What the task asks:
Could you reproduce the lines below from the one with "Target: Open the" through the one with "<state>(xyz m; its"? Keep both ends and add nothing.

Information provided:
------------

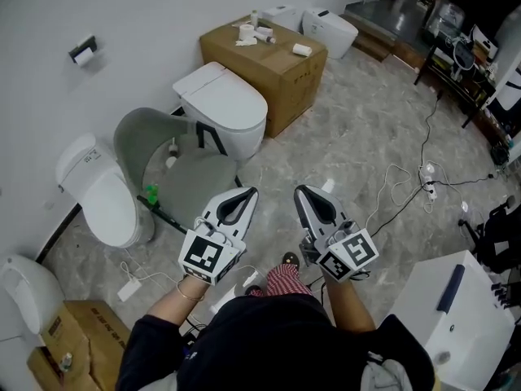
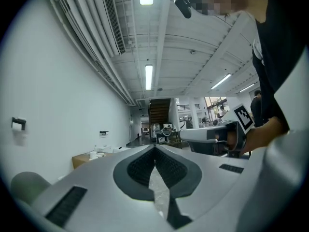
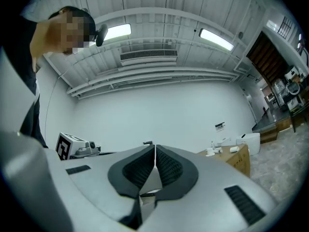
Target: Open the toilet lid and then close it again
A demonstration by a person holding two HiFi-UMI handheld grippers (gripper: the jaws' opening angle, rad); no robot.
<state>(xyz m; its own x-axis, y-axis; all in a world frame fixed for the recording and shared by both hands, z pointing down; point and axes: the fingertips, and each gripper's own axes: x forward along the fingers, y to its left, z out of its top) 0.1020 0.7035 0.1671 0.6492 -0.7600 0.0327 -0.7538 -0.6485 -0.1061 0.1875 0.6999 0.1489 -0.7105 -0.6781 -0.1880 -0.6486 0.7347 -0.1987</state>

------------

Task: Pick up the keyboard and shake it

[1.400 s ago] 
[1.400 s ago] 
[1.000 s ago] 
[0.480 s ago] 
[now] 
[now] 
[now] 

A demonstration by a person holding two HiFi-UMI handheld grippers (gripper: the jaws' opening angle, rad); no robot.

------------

Solution:
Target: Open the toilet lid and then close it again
A demonstration by a person holding two HiFi-UMI handheld grippers (gripper: the jaws' opening angle, rad); no robot.
<state>(xyz m; its own x-axis, y-axis; all in a world frame fixed for the recording and shared by both hands, z pointing down; point and axes: the fingertips, and each gripper's own axes: x forward along the fingers, y to its left, z out of its top) 0.1020 0.7035 0.1671 0.6492 -0.7600 0.0327 -0.7538 -0.6485 -0.1061 0.1875 0.6999 0.1489 -0.7105 -0.6781 -0.1880 -0.6486 0.7347 -0.1987</state>

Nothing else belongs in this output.